Description
French Dip Crescent Rolls combine tender deli roast beef and creamy provolone cheese wrapped in flaky crescent roll dough, baked to golden perfection and served with warm Au Jus gravy for dipping. This easy-to-make appetizer or snack delivers classic French dip flavors with a delightful handheld twist.
Ingredients
Scale
Filling
- ½ lb deli roast beef, thinly sliced
- 4 slices provolone cheese
- 4 tsp creamy horseradish sauce
Dough
- 1 (8-oz) can refrigerated crescent rolls
Au Jus
- 1 (1-oz) packet Au Jus Gravy mix
- Water as directed on package
Instructions
- Preheat Oven: Preheat your oven to 375ºF (190ºC) and line a baking sheet with parchment paper to prevent sticking and ensure easy cleanup.

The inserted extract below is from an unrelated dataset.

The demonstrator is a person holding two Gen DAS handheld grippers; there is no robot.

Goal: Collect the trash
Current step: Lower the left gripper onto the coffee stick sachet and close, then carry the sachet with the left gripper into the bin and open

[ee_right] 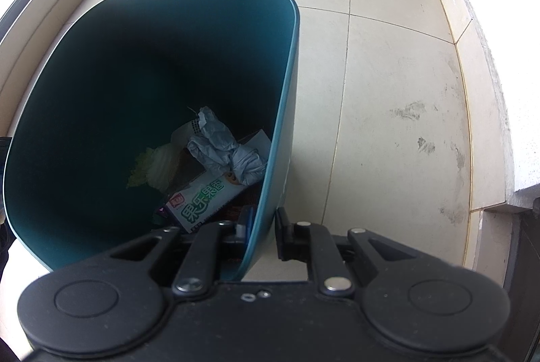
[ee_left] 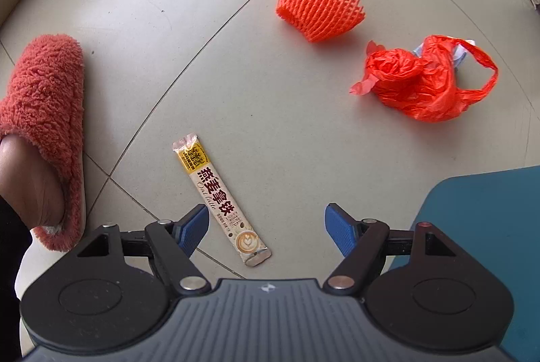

- Prepare Crescent Rolls: Separate the crescent roll dough into 8 individual triangles. Spread about a teaspoon of creamy horseradish sauce evenly over each triangle to add a bit of tangy heat.
- Add Fillings and Roll: Place half a slice of provolone cheese on the wide end of each crescent triangle, then layer on slices of roast beef. Carefully roll each crescent up from the wide end to the point, encasing the fillings inside. Place the rolled crescents on the prepared baking sheet, spaced evenly.
- Bake Rolls: Bake in the preheated oven for 15 to 18 minutes or until the crescent rolls turn golden brown and puff up. Once baked, sprinkle with fresh parsley for a pop of color and freshness if desired.
- Prepare Au Jus Gravy: While the rolls are baking, prepare the Au Jus gravy by mixing the gravy mix with the appropriate amount of water as indicated on the packet. Heat until warmed through and slightly thickened.
- Serve: Serve the hot French Dip Crescent Rolls alongside the Au Jus gravy, allowing guests to dip rolls into the savory sauce for a delicious bite.
Notes
- Use thinly sliced roast beef for easy rolling and a tender bite.
- Adjust the amount of horseradish sauce to taste for more or less heat.
- Fresh parsley is optional but adds nice color and flavor.
- Serve immediately for best texture; leftover rolls can be reheated but may lose flakiness.
- You can substitute provolone with other melting cheeses like Swiss or mozzarella.